Showing posts with label William Morrow. Show all posts
Showing posts with label William Morrow. Show all posts

Thursday, March 30, 2023

Review | Chlorine by Jade Song

Chlorine is a debut literary fiction/horror novel by Jade Song.


In the vein of The Pisces and The Vegetarian, Chlorine is a debut novel that blurs the line between a literary coming-of-age narrative and a dark unsettling horror tale, told from an adult perspective on the trials and tribulations of growing up in a society that puts pressure on young women and their bodies... a powerful, relevant novel of immigration, sapphic longing, and fierce, defiant becoming.

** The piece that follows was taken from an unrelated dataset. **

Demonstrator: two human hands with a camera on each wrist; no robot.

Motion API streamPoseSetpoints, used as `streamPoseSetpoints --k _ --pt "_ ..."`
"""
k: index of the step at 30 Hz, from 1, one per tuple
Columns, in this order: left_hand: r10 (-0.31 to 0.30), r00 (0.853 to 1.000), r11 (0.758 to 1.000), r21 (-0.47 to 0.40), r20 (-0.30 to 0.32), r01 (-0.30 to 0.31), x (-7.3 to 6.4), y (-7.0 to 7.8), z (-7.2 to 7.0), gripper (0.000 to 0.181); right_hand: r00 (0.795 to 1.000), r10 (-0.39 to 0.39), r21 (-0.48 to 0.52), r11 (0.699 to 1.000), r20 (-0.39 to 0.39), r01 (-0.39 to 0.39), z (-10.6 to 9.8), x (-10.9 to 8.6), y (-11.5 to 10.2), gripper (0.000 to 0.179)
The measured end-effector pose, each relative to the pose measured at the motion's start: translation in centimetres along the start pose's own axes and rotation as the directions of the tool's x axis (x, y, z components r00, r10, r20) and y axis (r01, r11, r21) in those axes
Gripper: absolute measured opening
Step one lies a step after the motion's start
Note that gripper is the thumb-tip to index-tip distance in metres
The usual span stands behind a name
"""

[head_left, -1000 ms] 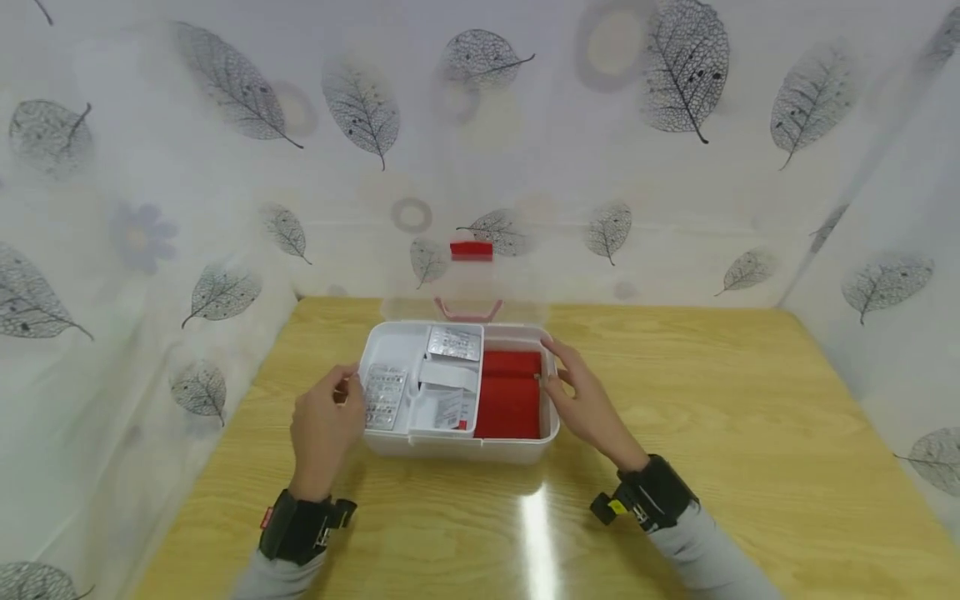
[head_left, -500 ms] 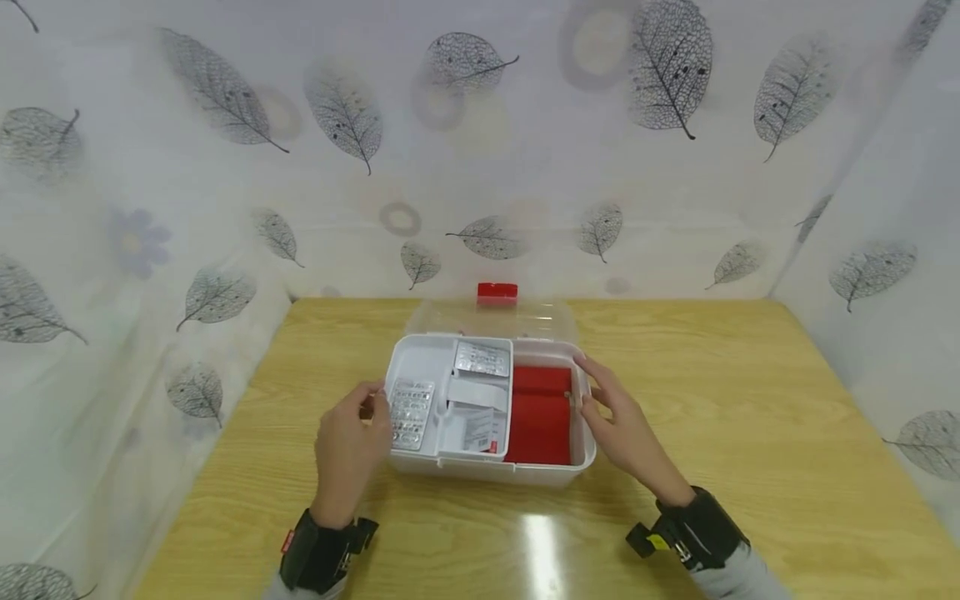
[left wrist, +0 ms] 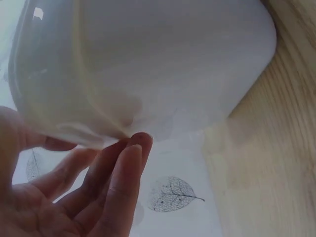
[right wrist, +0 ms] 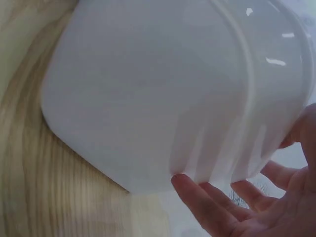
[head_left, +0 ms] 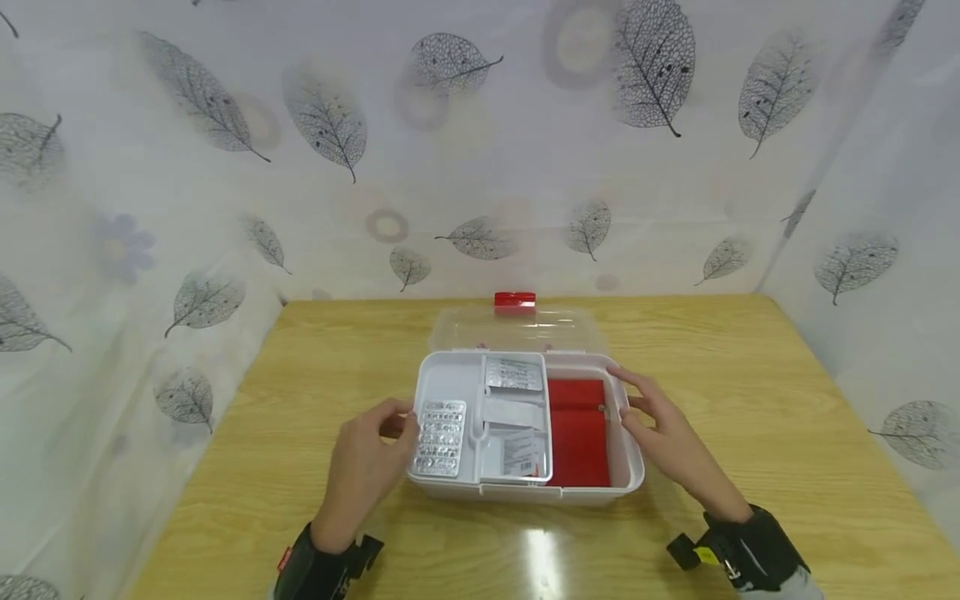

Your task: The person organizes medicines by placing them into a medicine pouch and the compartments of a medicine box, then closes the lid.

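Observation:
A white plastic medicine box point(head_left: 517, 493) stands on the table, its clear lid point(head_left: 517, 332) folded back behind it. My left hand point(head_left: 369, 457) holds the left end, with bent fingers at the outer wall in the left wrist view. At the right end, my right hand point(head_left: 675, 446) holds the rim and wall; several of its fingertips press the outer wall in the right wrist view. A white tray point(head_left: 453, 375) fills the left part of the box. On it lie a blister pack point(head_left: 441, 437), another blister pack point(head_left: 513, 374) and a printed packet point(head_left: 520, 452).
A red pouch point(head_left: 577, 442) lies in the right side of the box. The lid carries a red latch point(head_left: 515, 303) at its far edge. A leaf-printed sheet point(head_left: 480, 142) hangs behind and beside the wooden table point(head_left: 765, 400).
Both hands have moved the box toward me and to the right. The lid, which stood up against the back sheet, now leans down behind the box.

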State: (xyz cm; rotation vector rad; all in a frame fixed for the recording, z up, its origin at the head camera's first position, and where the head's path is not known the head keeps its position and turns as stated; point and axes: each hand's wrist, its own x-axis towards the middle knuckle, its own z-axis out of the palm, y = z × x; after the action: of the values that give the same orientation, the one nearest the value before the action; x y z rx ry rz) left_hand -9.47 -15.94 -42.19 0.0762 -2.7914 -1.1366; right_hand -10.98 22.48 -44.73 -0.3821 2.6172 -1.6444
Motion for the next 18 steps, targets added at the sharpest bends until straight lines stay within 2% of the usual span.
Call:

Ren Yu is a swimmer. Her daily life starts and ends with the pool. Her teammates are her only friends. Her coach, her guiding light. If she swims well enough, she will be scouted, get a scholarship, go to a good school. Her parents will love her. Her coach will be kind to her. She will have a good life.

But these are human concerns. These are the concerns of those confined to land, those with legs. Ren grew up on stories of creatures of the deep, of the oceans and the rivers. Ones that called sailors to their doom. Ones that dragged them down and drowned them. Ones that feasted on their flesh. Ones of the creature that she's always longed to become: mermaid.

Ren aches to be in the water. She dreams of the scent of chlorine--the feel of it on her skin. And she will do anything she can to make a life for herself where she can be free. No matter the pain. No matter what anyone else thinks. No matter how much blood she has to spill.
Wow - I have so many feelings about Chlorine! I will start with the most important since that's why we are all here - I loved this book.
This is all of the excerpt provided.